NeuroPain Lab, Lyon Neuroscience Research Centre, CRNL - Inserm U 1028/CNRS UMR 5292, University of Saint-Etienne, University of Lyon, France; IRISSE Laboratory (EA4075), UFR SHE, University of La Réunion, Le Tampon, France.
NeuroPain Lab, Lyon Neuroscience Research Centre, CRNL - Inserm U 1028/CNRS UMR 5292, University of Saint-Etienne, University of Lyon, France; Neuro-Dol, Inserm 1107, University Hospital of Clermont-Ferrand, University of Clermont-Auvergne, Clermont-Ferrand, France.
Clin Neurophysiol. 2024 Oct;166:152-165. doi: 10.1016/j.clinph.2024.07.018. Epub 2024 Aug 5.
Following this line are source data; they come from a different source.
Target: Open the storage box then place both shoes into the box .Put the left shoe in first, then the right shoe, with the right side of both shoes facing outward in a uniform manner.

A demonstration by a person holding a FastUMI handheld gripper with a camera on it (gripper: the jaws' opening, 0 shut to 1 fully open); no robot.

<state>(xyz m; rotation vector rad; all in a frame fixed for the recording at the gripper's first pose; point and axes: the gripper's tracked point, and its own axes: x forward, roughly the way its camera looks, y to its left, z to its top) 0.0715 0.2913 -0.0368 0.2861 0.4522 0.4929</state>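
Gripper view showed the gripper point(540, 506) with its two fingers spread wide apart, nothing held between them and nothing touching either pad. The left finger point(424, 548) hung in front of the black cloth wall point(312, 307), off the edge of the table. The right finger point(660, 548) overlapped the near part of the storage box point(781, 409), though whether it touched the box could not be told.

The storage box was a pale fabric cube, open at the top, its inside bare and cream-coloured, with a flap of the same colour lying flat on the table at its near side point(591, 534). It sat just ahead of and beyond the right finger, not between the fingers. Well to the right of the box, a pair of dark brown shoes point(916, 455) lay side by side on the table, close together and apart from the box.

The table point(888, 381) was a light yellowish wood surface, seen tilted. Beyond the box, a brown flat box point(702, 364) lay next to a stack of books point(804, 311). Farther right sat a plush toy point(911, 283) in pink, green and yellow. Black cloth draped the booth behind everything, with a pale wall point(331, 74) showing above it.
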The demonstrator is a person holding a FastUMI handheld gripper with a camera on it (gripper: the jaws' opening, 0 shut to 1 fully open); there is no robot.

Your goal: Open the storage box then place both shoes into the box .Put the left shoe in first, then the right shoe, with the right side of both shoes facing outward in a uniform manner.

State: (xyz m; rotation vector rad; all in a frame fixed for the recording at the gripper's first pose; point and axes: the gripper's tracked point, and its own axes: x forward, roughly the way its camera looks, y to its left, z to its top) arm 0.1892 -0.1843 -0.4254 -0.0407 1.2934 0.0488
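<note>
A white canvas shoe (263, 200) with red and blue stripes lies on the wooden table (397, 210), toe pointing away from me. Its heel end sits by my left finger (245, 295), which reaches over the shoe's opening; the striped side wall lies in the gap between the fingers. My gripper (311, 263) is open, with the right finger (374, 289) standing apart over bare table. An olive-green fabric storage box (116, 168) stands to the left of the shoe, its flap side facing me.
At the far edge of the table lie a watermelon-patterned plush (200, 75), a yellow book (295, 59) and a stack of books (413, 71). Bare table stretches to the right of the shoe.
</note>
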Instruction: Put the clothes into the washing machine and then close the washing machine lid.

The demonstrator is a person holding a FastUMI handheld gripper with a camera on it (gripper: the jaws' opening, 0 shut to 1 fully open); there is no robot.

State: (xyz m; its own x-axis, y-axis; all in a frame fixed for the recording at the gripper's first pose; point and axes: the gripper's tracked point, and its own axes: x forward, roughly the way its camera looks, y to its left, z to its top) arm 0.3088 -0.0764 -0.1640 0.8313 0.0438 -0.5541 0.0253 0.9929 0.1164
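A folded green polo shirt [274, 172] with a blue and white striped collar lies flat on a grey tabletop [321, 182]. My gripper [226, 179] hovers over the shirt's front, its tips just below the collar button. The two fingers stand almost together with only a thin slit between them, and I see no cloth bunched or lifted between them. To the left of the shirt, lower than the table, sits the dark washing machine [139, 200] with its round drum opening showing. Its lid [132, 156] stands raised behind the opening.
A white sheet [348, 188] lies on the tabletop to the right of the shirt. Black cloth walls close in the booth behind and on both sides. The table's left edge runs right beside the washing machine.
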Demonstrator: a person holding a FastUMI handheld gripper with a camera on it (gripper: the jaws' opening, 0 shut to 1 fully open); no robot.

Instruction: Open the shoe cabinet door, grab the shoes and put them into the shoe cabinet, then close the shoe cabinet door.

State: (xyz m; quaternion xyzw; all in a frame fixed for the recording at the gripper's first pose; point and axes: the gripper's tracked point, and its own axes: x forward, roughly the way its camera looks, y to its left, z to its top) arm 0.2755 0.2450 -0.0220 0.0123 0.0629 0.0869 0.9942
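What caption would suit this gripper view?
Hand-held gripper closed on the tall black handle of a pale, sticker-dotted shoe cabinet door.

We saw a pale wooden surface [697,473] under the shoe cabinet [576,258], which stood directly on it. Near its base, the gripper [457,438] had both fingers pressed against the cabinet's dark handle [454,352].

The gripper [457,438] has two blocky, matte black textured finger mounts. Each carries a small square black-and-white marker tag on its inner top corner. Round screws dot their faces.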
To assess the value of combining brain and autonomic measures to discriminate the subjective perception of pain from other sensory-cognitive activations.
20 healthy individuals received 2 types of tonic painful stimulation delivered to the hand: electrical stimuli and immersion in 10 Celsius degree (°C) water, which were contrasted with non-painful immersion in 15 °C water, and stressful cognitive testing. High-density electroencephalography (EEG) and autonomic measures (pupillary, electrodermal and cardiovascular) were continuously recorded, and the accuracy of pain detection based on combinations of electrophysiological features was assessed using machine learning procedures.
Painful stimuli induced a significant decrease in contralateral EEG alpha power. Cardiac, electrodermal and pupillary reactivities occurred in both painful and stressful conditions. Classification models, trained on leave-one-out cross-validation folds, showed low accuracy (61-73%) of cortical and autonomic features taken independently, while their combination significantly improved accuracy to 93% in individual reports.
Changes in cortical oscillations reflecting somatosensory salience and autonomic changes reflecting arousal can be triggered by many activating signals other than pain; conversely, the simultaneous occurrence of somatosensory activation plus strong autonomic arousal has great probability of reflecting pain uniquely.
Combining changes in cortical and autonomic reactivities appears critical to derive accurate indexes of acute pain perception.
评估结合大脑和自主测量值来区分疼痛的主观感知与其他感觉认知激活的价值。
20 名健康个体接受了 2 种类型的手部持续疼痛刺激:电刺激和浸入 10 摄氏度(°C)水中,与非疼痛的浸入 15°C 水中和应激性认知测试形成对比。连续记录高密度脑电图(EEG)和自主测量值(瞳孔、皮肤电和心血管),并使用机器学习程序评估基于电生理特征组合的疼痛检测准确性。
疼痛刺激引起对侧 EEGα 功率显著降低。心脏、皮肤电和瞳孔反应发生在疼痛和应激条件下。在逐个报告中,基于 leave-one-out 交叉验证折叠训练的分类模型,独立使用皮质和自主特征的准确性较低(61-73%),而它们的组合将准确性显著提高到 93%。
反映躯体感觉显著性的皮质振荡变化和反映唤醒的自主变化可以被许多除疼痛之外的激活信号触发;相反,躯体感觉激活加上强烈的自主唤醒的同时发生极有可能唯一地反映疼痛。
结合皮质和自主反应的变化似乎对于得出急性疼痛感知的准确指标至关重要。